When the end comes, it all seems to have lasted so much longer—yet not long enough, the hours we shared. We are sitting on my balcony watching the day’s fiery death. It is high tide and the sea laps close beneath us. The sun is going down over the water. The sky is aflame, the clouds baking, heavenly beds of hot coals. Her face is flushed with the light, her hair not so dark now.
Kim inspects me with her inscrutable eyes half-curtained behind the cascade of her hair. She asks me, “Am I beautiful to you?”
“Very.”
“I think I love you … if what I am feeling is not love, it will grow to be love. Do you love me?”
“I don’t think I’ve ever truly loved anyone.”
“Why?”
“I’ve left everyone I loved. I’ve failed people I loved.”
“You can leave me, too. I don’t mind. Things always work out.”
“Do they? That’s what I want to believe.”
“I don’t want to stay here in Vietnam. Take me to America.”
“I can’t.”
“Why? Viet-kieu do it all the time. Four of my friends have been married to Viet-kieu, two married Australians.”
“I can’t.”
“We don’t have to stay married. We can get a divorce after I get a green card. You don’t even have to support me. I have five thousand dollars saved. My family will give me more. I speak English. I can get a job. I have a degree in French literature. I can go back to school.”
“I can’t.”
“Please, don’t leave me in this life. Look at me. Look. Look at my face. I am not young anymore. I’m twenty-five. My friends have children already. There are so many young and beautiful girls at
the hotel now. I won’t last there much longer.”
“You are incredibly beautiful. You are very intelligent.”

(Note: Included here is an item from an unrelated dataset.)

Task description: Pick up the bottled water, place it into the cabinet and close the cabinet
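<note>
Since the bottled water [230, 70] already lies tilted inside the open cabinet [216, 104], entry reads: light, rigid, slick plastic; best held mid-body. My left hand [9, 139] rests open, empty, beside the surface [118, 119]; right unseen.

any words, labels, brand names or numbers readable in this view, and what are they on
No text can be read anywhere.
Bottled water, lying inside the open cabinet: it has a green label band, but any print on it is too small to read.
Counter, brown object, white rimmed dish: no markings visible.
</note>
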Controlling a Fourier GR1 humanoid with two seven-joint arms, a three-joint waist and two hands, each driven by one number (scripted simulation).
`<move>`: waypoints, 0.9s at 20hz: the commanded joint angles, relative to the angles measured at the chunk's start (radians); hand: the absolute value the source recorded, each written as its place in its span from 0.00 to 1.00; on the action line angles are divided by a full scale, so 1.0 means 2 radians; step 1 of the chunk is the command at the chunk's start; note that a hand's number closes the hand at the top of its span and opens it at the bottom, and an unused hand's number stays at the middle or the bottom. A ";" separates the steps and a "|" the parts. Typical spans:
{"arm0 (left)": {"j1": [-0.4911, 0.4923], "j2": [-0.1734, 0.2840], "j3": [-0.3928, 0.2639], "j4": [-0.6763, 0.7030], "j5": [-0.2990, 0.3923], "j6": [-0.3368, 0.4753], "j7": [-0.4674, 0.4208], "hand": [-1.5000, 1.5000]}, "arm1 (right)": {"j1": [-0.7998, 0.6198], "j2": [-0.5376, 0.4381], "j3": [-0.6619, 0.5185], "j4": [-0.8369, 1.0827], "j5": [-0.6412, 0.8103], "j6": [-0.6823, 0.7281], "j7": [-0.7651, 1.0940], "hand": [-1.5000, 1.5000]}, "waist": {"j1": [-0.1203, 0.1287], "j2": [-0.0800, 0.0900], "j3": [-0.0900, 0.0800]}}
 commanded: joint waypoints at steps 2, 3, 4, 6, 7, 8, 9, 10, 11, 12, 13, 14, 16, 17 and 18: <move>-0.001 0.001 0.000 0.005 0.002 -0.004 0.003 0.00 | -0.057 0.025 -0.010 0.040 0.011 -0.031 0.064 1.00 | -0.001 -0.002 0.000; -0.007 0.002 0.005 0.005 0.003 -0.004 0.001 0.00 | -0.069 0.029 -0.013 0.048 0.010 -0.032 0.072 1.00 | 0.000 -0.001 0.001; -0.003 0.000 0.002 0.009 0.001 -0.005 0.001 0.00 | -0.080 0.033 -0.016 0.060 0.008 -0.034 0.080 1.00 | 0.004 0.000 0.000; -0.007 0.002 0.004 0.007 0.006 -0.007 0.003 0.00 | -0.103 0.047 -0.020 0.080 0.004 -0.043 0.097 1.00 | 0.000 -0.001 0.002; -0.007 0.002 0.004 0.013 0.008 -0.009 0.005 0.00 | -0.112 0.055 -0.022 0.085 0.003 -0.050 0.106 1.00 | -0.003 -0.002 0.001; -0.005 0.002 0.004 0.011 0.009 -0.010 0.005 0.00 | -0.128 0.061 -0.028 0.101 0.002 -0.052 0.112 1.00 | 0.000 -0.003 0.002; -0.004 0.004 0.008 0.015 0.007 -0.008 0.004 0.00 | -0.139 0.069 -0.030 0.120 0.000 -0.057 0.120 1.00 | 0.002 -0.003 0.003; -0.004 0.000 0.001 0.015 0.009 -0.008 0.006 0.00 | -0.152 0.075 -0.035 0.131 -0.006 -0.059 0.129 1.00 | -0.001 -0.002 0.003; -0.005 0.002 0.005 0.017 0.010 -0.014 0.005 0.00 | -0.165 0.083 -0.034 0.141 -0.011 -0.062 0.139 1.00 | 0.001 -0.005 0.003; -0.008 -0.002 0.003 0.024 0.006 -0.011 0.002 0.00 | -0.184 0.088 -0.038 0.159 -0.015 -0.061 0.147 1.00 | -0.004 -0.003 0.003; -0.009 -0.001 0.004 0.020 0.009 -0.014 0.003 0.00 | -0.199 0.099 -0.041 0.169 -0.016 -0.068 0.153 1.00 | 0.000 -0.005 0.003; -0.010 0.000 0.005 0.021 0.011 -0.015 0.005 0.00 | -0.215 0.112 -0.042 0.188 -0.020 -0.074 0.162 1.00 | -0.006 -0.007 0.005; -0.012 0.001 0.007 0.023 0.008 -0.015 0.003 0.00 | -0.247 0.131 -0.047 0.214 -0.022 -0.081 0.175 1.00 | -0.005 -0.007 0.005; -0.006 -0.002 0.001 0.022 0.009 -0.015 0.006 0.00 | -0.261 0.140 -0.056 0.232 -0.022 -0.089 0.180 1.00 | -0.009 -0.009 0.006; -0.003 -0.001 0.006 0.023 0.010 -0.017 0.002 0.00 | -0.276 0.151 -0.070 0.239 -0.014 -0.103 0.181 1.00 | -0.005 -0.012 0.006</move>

“Please, take me. You can save me. I can save my family. And they and all my children and their children and their grandchildren will be indebted to you.”
“Don’t put it that way.”
“But it’s true. Think about it. When you have children, they will be Americans. They will have food, clothing, and education. They will grow up and have jobs and have their own children. And their children and their grandchildren will all benefit from your coming to America.”
“I had nothing to do with my coming to America. My parents brought me.”
“Do the same for me. How can you deny me this when it costs you so little? You have the power to give me, my family, a better life.”
“It’s not right.”
“Why? You like me. You might even grow to love me. Can’t we try?”
“I can’t.”
And for the life of me, I don’t know why I can’t.
It is very cool the instant the clouds stop burning.
I feel her slipping from me. An unenthusiastic reply. A canceled lunch here. A missed dinner there. One evening, I see Kim strolling down the beachfront boulevard in the company of a tall white tourist, her tiny hand looping the crook of his arm. She catches my eyes, and when her companion isn’t looking, she smiles brightly at me: Friends.